One may define a criterion for the statistical robustness of the volume average by imposing for example that  $N_{\rm c}(r)$ must be larger than a certain value. While this can certainly give a useful indication, the problem of the volume average is more subtle. In fact when  $r \rightarrow R_{\rm s}$ there can be sufficient points for  $N_{\rm c}(r)$ to be larger than a given pre-defined value: however it may happen that all these points lie, for example, in a cluster located close to the sample center. In this situation the volume average is not properly performed, in the sense that all points "see'' almost the same volume.

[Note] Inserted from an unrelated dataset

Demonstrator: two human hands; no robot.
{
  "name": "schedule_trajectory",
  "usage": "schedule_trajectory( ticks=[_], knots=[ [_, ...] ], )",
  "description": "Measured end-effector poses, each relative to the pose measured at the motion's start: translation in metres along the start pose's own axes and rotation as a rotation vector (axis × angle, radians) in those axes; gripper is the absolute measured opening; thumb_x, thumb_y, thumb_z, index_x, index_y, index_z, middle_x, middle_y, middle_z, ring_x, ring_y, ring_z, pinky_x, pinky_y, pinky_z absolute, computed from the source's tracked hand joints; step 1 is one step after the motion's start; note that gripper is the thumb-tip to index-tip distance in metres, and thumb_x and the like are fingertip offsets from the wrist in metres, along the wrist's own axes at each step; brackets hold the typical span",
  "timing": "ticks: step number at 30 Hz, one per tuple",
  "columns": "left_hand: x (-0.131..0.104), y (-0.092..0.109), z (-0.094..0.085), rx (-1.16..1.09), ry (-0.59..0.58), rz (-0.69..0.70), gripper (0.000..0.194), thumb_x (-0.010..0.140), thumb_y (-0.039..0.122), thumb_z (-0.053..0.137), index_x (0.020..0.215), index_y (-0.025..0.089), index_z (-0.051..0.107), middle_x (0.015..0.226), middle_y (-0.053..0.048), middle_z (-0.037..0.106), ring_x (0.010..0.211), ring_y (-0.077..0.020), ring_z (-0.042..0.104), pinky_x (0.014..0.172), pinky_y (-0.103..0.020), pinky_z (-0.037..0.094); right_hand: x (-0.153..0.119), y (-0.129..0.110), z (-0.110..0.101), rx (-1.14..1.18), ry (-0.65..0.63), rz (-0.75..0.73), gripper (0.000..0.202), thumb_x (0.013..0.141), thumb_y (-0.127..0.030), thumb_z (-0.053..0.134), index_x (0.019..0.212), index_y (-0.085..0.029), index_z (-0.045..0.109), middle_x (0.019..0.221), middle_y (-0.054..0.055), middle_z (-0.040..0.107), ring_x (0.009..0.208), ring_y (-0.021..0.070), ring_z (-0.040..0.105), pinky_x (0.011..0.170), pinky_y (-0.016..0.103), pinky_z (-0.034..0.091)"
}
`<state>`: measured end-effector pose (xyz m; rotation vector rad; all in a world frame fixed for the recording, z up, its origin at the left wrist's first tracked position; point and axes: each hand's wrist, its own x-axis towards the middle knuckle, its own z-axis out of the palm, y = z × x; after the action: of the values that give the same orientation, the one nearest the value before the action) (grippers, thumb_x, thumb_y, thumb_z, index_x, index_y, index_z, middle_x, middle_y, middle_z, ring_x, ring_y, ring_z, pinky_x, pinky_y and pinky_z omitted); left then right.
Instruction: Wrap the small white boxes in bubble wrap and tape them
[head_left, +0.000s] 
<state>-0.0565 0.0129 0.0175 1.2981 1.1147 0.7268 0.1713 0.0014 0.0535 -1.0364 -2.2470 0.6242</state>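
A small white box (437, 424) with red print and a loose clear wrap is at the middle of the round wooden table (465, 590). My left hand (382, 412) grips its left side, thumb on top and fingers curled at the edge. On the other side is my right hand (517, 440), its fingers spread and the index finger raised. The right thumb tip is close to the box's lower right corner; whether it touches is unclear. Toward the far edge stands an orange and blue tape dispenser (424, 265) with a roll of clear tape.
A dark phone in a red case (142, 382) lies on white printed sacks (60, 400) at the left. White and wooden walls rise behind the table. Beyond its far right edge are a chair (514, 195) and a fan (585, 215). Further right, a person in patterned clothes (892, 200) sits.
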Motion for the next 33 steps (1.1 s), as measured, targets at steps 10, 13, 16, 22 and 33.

A way to clarify such a situation has been proposed by Joyce et al. (1999). One may compute the average distance between the $N_{\rm c}(r)$ centers at the scale r:

\begin{displaymath}%
R_{\rm c}(r) = \frac{1}{N_{\rm c}(r)(N_{\rm c}(r)-1)} \sum_{i,j=1}^{N_{\rm c}(r)} \vert\vec{r}_i -
\vec{r}_j\vert
\end{displaymath} (10)

where $\vec{r}_i$ and $\vec{r}_j$ are two of the $N_{\rm c}(r)$ points. A criterion for statistical validity of the volume average is then

\begin{displaymath}%
R_{\rm c}\ge2\times r
\end{displaymath} (11)

which implies that the average distance between sphere centers is larger than twice the scale at which the conditional density is computed, assuring in this way the independence of the different terms in the average. The values of $R_{\rm c}$ for the different samples is reported in Table 3 and this length-scale is indicated as a vertical line in Figs. 9-12. In practice all samples show an $R_{\rm c}$ of less than 40 Mpc/h with the exception of R1VL3 and R1VL4 for which $R_{\rm c}=54$ and 65; Mpc/h respectively. However, in these two samples the conditional density does behave differently at large scales (see Fig. 17), in the sense that the change of slope occurs at different scales and thus at a different average density value. Thus it is very hard to conclude about the correlation properties at such large scales.


  \begin{figure}
\par\includegraphics[width=8.2cm,clip]{5321fig17.eps}\end{figure} Figure 17: Conditional density in spheres in the R1VL3 and R1VL4 samples, normalized to have the same amplitude at 1 Mpc/h. The large scale behavior (r> 30 Mpc/h) is different due to the effect of systematic fluctuations.
Open with DEXTER

However we note that there is enough evidence that the signal is smoother on scales >40 Mpc/h and that sample-to-sample fluctuations or the variations in radial counts (discussed in Sect. 2) are smaller, thus indicating a tendency toward a more uniform distribution. However these data do not unambiguously support a clear evidence in favor of homogeneity at scales of the order of 70 Mpc/h, as Hogg et al. (2005) found by analyzing the LRG sample, because the change in correlation properties occurs at scales comparable to the scales $R_{\rm s}$ and $R_{\rm c}$. We conclude that these data support a change of slope, with a clear tendency for $\gamma <1$, but with an undefined value.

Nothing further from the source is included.